----- Data extract -----

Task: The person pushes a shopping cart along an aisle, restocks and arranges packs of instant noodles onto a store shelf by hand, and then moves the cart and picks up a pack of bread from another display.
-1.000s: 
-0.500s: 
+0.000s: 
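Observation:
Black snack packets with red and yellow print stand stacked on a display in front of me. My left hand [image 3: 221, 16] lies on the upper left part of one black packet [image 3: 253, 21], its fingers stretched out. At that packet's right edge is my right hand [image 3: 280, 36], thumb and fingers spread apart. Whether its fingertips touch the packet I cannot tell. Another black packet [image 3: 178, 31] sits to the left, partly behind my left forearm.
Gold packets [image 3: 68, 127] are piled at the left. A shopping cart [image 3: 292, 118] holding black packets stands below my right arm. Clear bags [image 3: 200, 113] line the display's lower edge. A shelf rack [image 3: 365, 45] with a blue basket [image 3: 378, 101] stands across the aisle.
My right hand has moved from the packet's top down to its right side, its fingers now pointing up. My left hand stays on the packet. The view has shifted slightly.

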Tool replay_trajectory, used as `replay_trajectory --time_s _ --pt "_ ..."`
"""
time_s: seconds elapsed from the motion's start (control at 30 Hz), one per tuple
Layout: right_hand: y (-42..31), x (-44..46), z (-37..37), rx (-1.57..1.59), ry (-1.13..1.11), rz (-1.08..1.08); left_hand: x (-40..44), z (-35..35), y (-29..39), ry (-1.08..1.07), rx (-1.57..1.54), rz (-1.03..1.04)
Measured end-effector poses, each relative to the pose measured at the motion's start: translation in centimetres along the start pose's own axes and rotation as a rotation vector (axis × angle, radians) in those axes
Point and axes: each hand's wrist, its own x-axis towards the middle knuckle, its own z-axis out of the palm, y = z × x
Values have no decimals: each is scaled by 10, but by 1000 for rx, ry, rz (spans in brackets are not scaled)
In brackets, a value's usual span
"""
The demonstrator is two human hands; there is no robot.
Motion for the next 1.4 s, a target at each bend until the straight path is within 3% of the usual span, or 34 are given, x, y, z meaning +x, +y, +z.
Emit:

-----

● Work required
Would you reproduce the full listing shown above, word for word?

● Result of the task
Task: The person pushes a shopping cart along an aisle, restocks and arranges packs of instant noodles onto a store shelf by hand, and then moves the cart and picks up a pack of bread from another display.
-1.000s: 
-0.500s: 
+0.000s: 
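Observation:
Black snack packets with red and yellow print stand stacked on a display in front of me. My left hand [image 3: 221, 16] lies on the upper left part of one black packet [image 3: 253, 21], its fingers stretched out. At that packet's right edge is my right hand [image 3: 280, 36], thumb and fingers spread apart. Whether its fingertips touch the packet I cannot tell. Another black packet [image 3: 178, 31] sits to the left, partly behind my left forearm.
Gold packets [image 3: 68, 127] are piled at the left. A shopping cart [image 3: 292, 118] holding black packets stands below my right arm. Clear bags [image 3: 200, 113] line the display's lower edge. A shelf rack [image 3: 365, 45] with a blue basket [image 3: 378, 101] stands across the aisle.
My right hand has moved from the packet's top down to its right side, its fingers now pointing up. My left hand stays on the packet. The view has shifted slightly.
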
Tool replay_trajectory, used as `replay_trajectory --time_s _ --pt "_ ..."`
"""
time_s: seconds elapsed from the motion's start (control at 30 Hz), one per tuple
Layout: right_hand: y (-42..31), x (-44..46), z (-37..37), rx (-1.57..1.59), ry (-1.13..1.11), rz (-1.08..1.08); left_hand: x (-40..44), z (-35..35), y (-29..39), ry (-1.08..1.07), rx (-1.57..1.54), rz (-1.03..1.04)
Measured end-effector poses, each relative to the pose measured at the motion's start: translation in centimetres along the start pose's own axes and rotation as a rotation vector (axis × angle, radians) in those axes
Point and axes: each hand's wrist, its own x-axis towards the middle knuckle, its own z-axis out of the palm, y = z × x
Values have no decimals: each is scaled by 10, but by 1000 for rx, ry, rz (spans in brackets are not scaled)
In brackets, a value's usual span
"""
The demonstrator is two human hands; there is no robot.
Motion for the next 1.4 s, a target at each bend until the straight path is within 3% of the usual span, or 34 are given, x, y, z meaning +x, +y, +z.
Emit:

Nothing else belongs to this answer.